Issue #1 can be solved with an adapter:

        delegate void Foo(int info);
        static void Bar(BufferInfo info) { }
        static void Baz(MemInfo info) { }
        static Foo bar = delegate(int info) { Bar((BufferInfo)info); };
        static Foo baz = delegate(int info) { Baz((MemInfo)info); };

I'm not sure what you mean by issue #2?

I don't know if I've understood you correctly, but I don't think this is possible to implement without runtime reflection.
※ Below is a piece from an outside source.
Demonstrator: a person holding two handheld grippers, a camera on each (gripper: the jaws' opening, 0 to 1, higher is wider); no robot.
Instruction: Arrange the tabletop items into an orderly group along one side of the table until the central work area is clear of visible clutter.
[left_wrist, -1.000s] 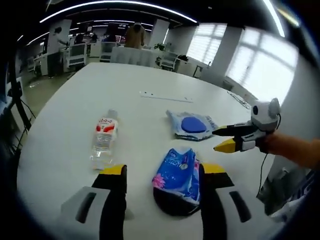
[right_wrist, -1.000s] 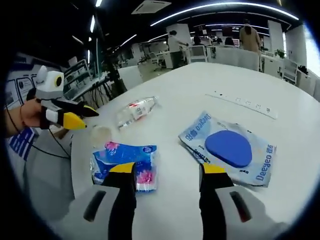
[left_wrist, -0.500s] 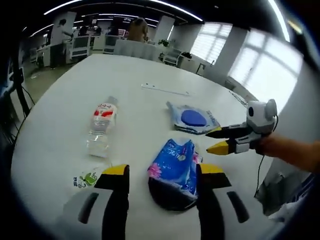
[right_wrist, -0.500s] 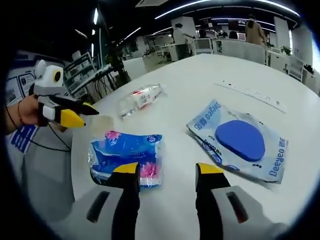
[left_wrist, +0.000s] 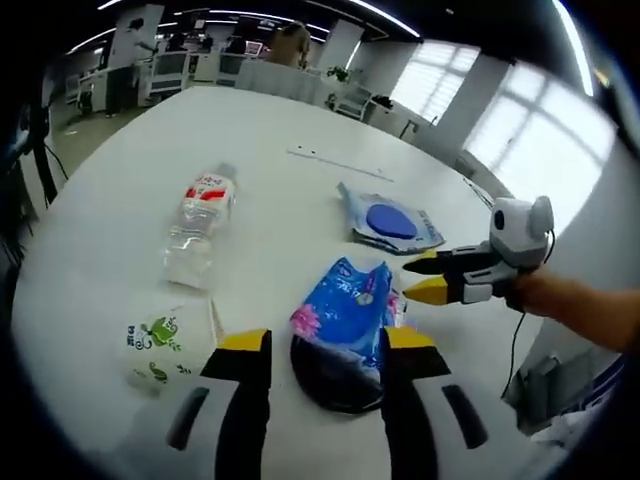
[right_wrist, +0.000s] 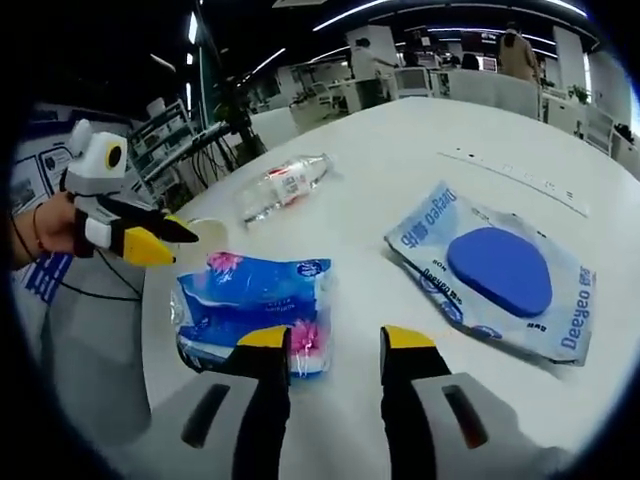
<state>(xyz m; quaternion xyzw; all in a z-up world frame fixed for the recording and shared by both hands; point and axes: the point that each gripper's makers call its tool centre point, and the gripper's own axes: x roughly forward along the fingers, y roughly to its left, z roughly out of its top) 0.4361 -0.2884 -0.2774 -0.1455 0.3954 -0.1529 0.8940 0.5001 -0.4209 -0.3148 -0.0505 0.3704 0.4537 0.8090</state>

One solution is the following:

using System;
using System.Collections.Generic;
using System.Text;
using System.Globalization;
 
namespace GenericGetInfo
{
    class Program
    {
        // A little helper to check whether a given type is an enum
        static class EnumHelper<T> where T : struct, IConvertible, IComparable
        {
            public static readonly bool IsEnum = typeof(T).IsEnum;
            public static readonly string Name = typeof(T).Name;
        }
 
        enum MemInfo { A, B, C }
        static void GetMemInfo(IntPtr handle, MemInfo pname, out int info_ret)
        {
            info_ret = (int)pname;
            Console.WriteLine("GetBufferInfo({0}, {1}, {2})", handle, pname, info_ret);
        }
 
        enum BufferInfo { D, E }
        static void GetBufferInfo(IntPtr handle, BufferInfo pname, out int info_ret)
        {
            info_ret = (int)pname;
            Console.WriteLine("GetBufferInfo({0}, {1}, {2})", handle, pname, info_ret);
        }
 
        static void GetInfo<TEnum>(IntPtr handle, TEnum pname, out int info_ret)
            where TEnum : struct, IConvertible, IComparable
        {
            if (!EnumHelper<TEnum>.IsEnum)
                throw new ArgumentException("pname");
 
            info_ret = 0;
            switch (EnumHelper<TEnum>.Name)
            {
                case "MemInfo":
                    GetMemInfo(handle, (MemInfo)pname.ToInt32(CultureInfo.InvariantCulture), out info_ret);
                    break;
 
                case "BufferInfo":
                    GetBufferInfo(handle, (BufferInfo)pname.ToInt32(CultureInfo.InvariantCulture), out info_ret);
                    break;
 
                default:
                    throw new NotSupportedException();
            }
        }
 
        static void Main(string[] args)
        {
            int info;
            GetMemInfo(IntPtr.Zero, MemInfo.A, out info);
            GetBufferInfo(IntPtr.Zero, BufferInfo.D, out info);
            GetInfo(IntPtr.Zero, MemInfo.A, out info);
            GetInfo(IntPtr.Zero, BufferInfo.D, out info); 
 
            Console.ReadKey(true);
        }
    }
}

However, this has relatively high overhead - I'm not sure if there's a better way...

Wrt the bindings, GL, ES and CL are generated by the same generator. AL is hand-written (it's possible to move it to the generator, but it's a lot of work to bring it up to the same quality as the hand-written wrappers).